Fig. 3.. Incorporation of directional anisotropy in nonplanar tissue simulants.

(A) Deposition accuracy on inclined surfaces can be improved by adjusting nozzle position relative to substrate in accordance with ink rheology, angle of inclination and gradient direction. (B) Incorporation of nozzle adjustments led to improved accuracy of deposition on inclined surfaces and improved the accuracy of measured values of anisotropy to predicted values (n = 3). (C) The variation in mechanical anisotropy when the relative angle between the direction of maximum anisotropy and the measurement axes is varied (n = 3). The measured values of anisotropy closely match the values of anisotropy predicted by the mathematical model. (D) Process of 3D printing a tissue simulant in accordance with its physical structure and local variations in collagen fiber orientations. (E) The number of waypoints in each individual toolpath is plotted against the path number before and after toolpath optimization for an 8 × 8 grid. Following optimization, paths that are longer and continuous are preferentially generated to reduce the total number of start-stop extrusion events. (F) The number of individual toolpaths with and without optimization is plotted against the number of grid units. The spread indicates SD (n = 5). The toolpathing algorithm provides a reduction of ~40% in the total number of toolpaths regardless of the number of grid units defined. (G) The local variation in anisotropy of samples 3D printed with the directionality as described above is shown (n = 3). The predicted anisotropy is shown on top while the measured anisotropy is shown below it. Each sample shows a consistent reduction of measured anisotropy relative to the predicted value due to the presence of thick cover layers. Yet, the local variation of anisotropy is retained, demonstrating the utility of this process in generating structures with locally defined mechanics.

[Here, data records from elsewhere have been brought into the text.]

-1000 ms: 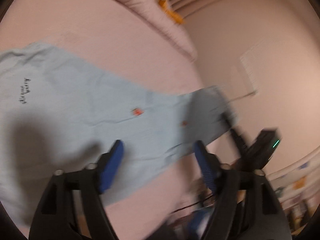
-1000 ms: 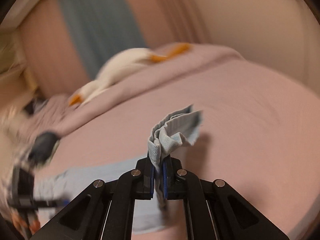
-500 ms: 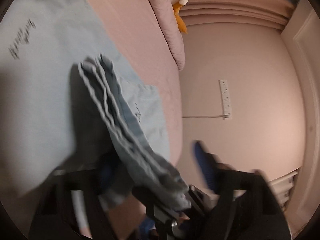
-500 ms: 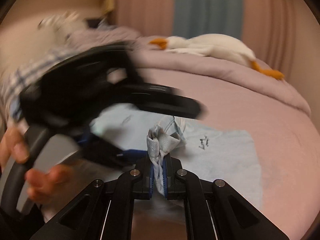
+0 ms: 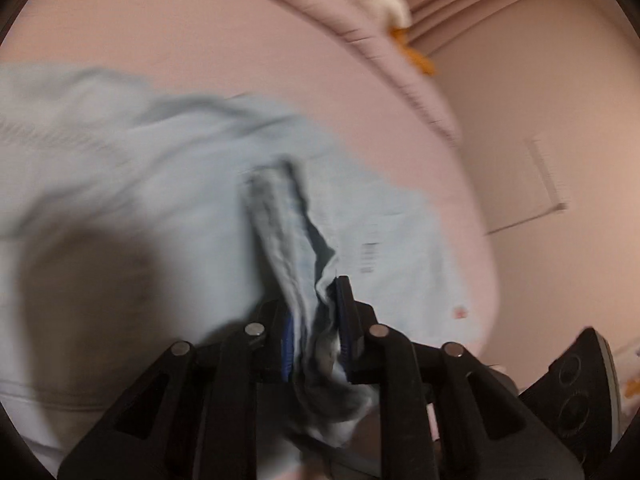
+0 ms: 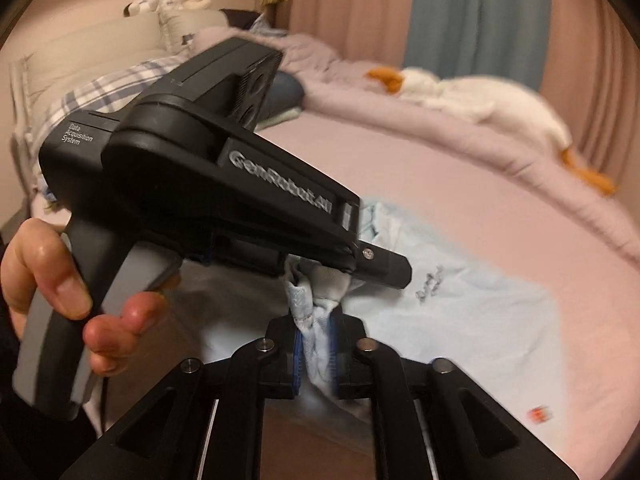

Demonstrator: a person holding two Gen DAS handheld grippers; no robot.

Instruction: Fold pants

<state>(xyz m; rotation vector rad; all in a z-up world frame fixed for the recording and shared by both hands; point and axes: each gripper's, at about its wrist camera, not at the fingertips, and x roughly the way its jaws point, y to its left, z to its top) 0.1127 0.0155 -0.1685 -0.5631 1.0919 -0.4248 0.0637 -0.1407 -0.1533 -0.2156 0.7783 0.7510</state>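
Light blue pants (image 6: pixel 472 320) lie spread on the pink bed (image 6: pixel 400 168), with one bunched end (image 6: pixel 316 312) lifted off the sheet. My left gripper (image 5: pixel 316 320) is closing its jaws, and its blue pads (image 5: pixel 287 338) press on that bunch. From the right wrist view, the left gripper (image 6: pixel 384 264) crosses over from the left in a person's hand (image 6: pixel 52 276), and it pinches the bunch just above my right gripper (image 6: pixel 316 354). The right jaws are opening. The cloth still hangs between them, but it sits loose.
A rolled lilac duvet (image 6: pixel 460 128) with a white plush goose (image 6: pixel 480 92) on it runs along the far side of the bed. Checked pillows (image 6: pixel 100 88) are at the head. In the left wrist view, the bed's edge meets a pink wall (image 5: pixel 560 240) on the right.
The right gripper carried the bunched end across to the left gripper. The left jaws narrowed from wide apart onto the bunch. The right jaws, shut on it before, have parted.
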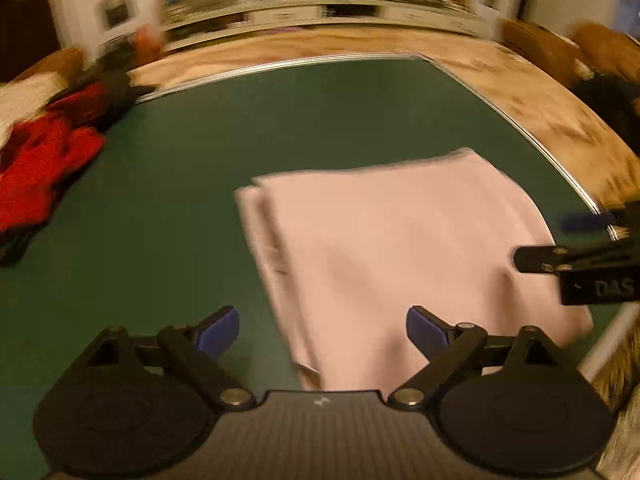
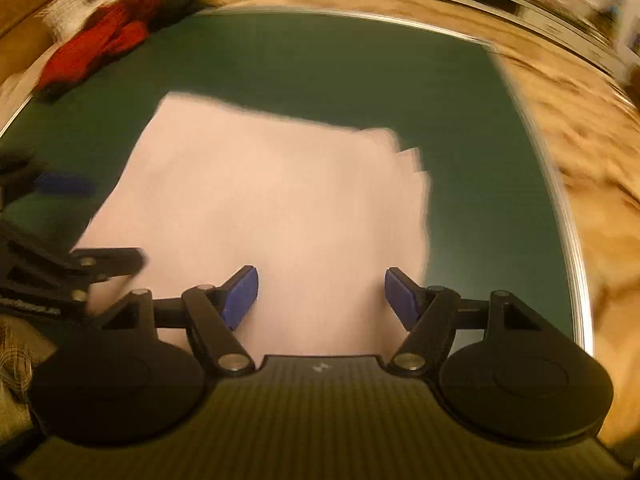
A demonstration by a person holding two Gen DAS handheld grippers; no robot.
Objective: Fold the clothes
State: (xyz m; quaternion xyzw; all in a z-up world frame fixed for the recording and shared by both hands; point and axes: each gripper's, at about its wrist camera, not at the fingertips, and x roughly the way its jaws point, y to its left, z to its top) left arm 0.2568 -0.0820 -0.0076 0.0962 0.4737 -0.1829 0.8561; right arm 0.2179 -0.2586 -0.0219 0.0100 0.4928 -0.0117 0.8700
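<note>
The pink garment (image 1: 400, 256) lies folded flat near the green desk's (image 1: 280, 120) right edge; both the left tongs (image 1: 322, 330) and right tongs (image 2: 320, 294) stand wide and empty above it, apparently letting go; red clothes (image 1: 44, 168) wait at the far left corner.

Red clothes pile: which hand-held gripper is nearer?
Left. The left hand-held gripper sits at the pink cloth's edge on the side of the red clothes pile; the right hand-held gripper is over the cloth's far side. Neither touches the pile.
</note>
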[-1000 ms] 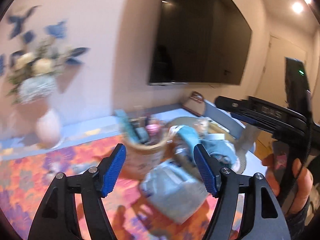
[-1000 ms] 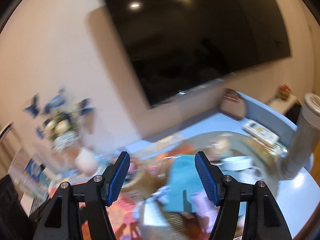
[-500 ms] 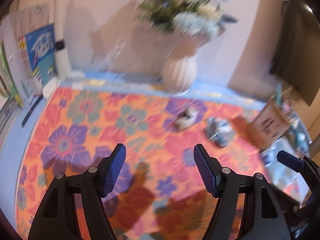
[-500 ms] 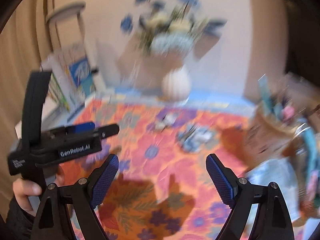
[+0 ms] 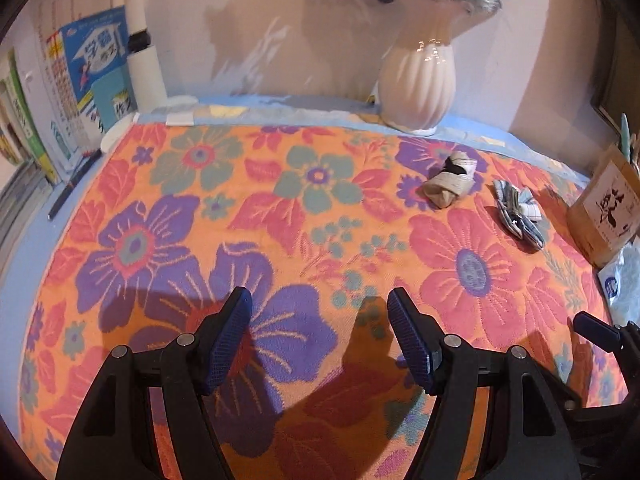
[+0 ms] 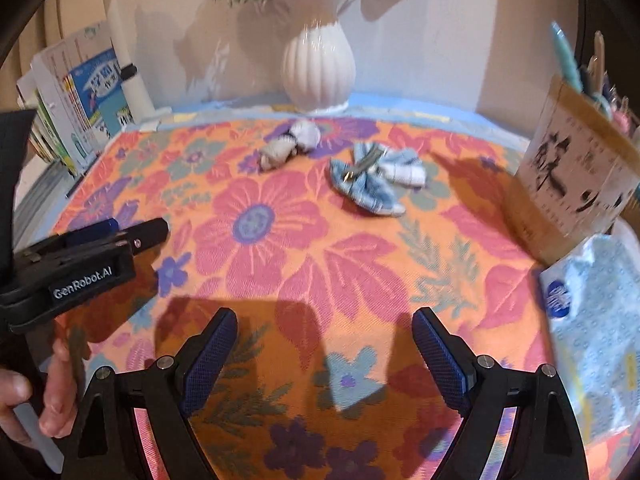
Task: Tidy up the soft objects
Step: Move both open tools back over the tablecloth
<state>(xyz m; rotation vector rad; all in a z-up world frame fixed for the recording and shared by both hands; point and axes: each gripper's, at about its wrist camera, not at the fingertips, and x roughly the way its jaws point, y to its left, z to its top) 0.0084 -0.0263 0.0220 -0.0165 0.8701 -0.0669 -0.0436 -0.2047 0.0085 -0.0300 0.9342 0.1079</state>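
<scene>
Two soft things lie on the flowery cloth (image 5: 168, 184) that covers the tabletop, both in front of the white vase (image 5: 416, 84). The tan bundle (image 5: 450, 184) sits just in front of the vase. The blue checked bundle (image 5: 518, 210) lies beside it, on the side toward the brown box (image 5: 604, 216).

The left claw (image 5: 320, 336) has its jaws opening, and nothing is between them. The right claw (image 6: 324, 356) is spread wide and empty too. Both hang over bare cloth, well away from the vase.

From the left claw, both bundles lie ahead and off to the right. From the right claw, they lie almost straight ahead: the tan bundle (image 6: 290, 144) a little left, the blue checked bundle (image 6: 374, 176) a little right. So the right claw looks like the nearer one and has the straighter path.

The blue checked bundle is long, and in the right view it stretches across, from left to right. A claw coming straight in would likely pinch it across its narrow middle.
</scene>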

Fig. 4.. Incorporation of fluid-filled capsules to simulate bleeding.

(A) Micrograph of double-emulsion capsules immediately after production and before evaporation of shell solvent (scale bar, 500 μm). (B) Micrograph of capsules after evaporation of shell solvent showing consistent sizing (scale bar, 500 μm). (C) Capsules show minimal passive release of their core contents when stored in an osmotically balanced collecting solution (n = 3, error bars indicate SD). Inset: Pictures of 120 capsules stored in collecting solution at day 0 and day 40. The collecting solution shows minimal discoloration. (D) The capsule shell properties such as size and maximum force required for failure can be customized by adjusting the relative flow rates of the inner phase and middle phase during capsule production (n = 7, error bars indicate SD). (E) The process of embedding capsules into a sacrificial coextrusion material for incorporating them into tissue simulants. First, the coextrusion material is loaded in its liquid state into a dispensing barrel. Next, the capsules are loaded into the barrel after the coextrusion material has undergone thermal gelation. Then, the dispensing barrel is placed in a planetary centrifugal mixer to mix the capsules into the coextrusion material to prepare a suspension that can be 3D printed. (F) The rheology of the coextrusion material-capsule suspension at various loadings. A volume fraction of 20% was chosen as acceptable for extrusion 3D printing. (G) Image of the 3D printed cric-skin tissue simulant with embedded capsules to simulate bleeding. (H) An image of the cric-skin puck after an incision demonstrating bleeding.